What Saudi Arabians want from Antony Blinken, Biden’s pick for secretary of state

What Saudi Arabians want from Antony Blinken, Biden’s pick for secretary of state

10 Dec    Finance News
Anthony Blinken
Biden’s nominee for secretary of state, Antony Blinken. (Carolyn Kaster/AP)

On Jan. 20, the Biden administration will inherit a relationship with Saudi Arabia that is as troubled as it has ever been, and it will likely be up to Antony Blinken, the president-elect’s pick for secretary of state, to help sort it out.

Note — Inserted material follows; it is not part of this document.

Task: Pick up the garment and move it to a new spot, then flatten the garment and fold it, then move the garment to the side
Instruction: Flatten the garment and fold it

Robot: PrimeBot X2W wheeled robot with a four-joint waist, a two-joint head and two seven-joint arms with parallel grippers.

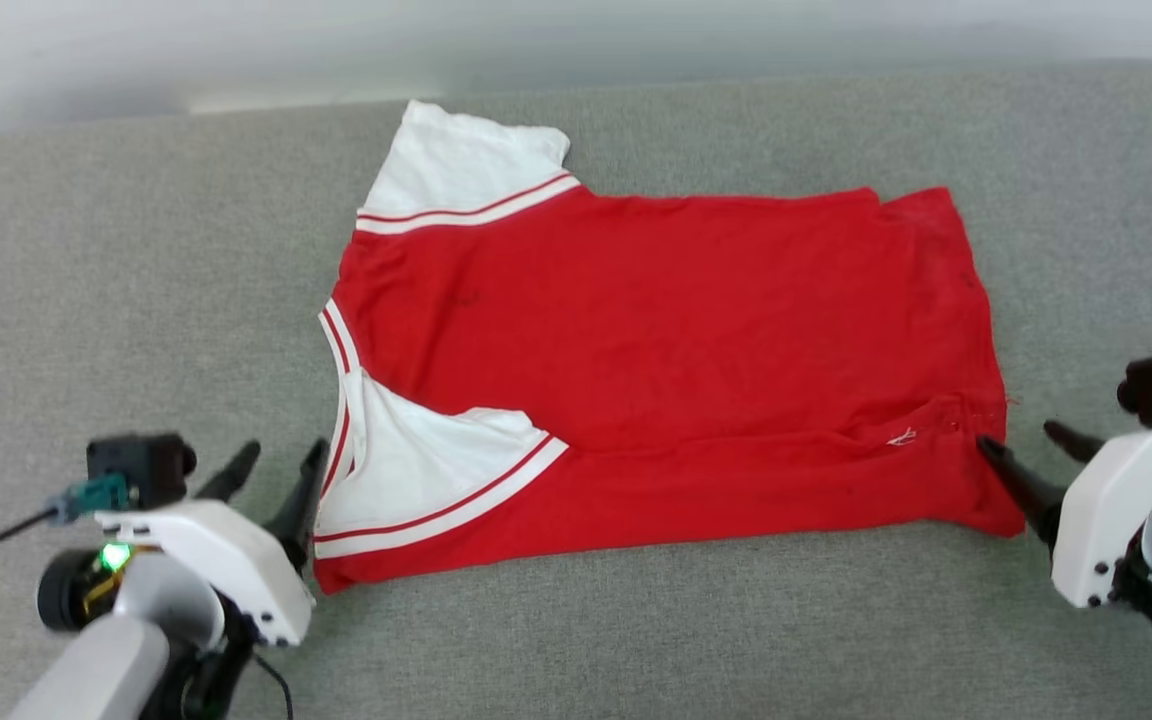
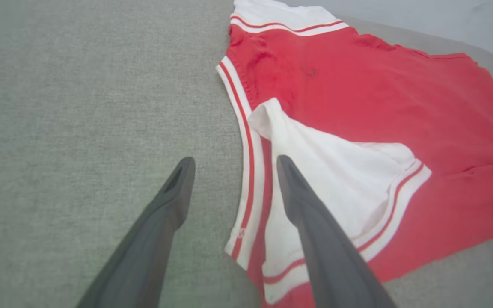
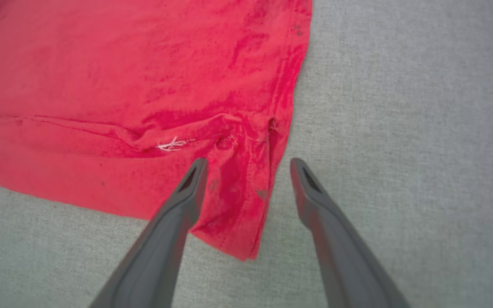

Over the past four years, a combination of Saudi authoritarianism and American enablement has produced a toxic mix of repression at home and adventurism abroad. The brutal murder of dissident journalist Jamal Khashoggi, the unprecedented humanitarian disaster in Yemen and the crackdown on peaceful dissent and protest within Saudi Arabia are the direct result of a transactional American foreign policy that has turned a deaf ear to the voices of innocent victims.

On Dec. 10, the world commemorates Human Rights Day. Our relatives and thousands of others unjustly imprisoned in Saudi Arabia have little to celebrate. Loujain al-Hathloul has spent the last two and a half years in prison for advocating for women’s rights. She has been tortured and denied family visits and is now on a hunger strike. On Nov. 25, Saudi authorities moved to try her as a terrorist.

Bader al-Ibrahim, a U.S. citizen journalist and doctor, has been languishing without charge in solitary confinement for over 18 months, denied access to a lawyer or contact with his family. In an especially troubling development, a Saudi court on Dec. 8 sentenced Walid Fitaihi, a doctor with dual American and Saudi citizenship, to six years in prison on charges that included illegally obtaining U.S. citizenship.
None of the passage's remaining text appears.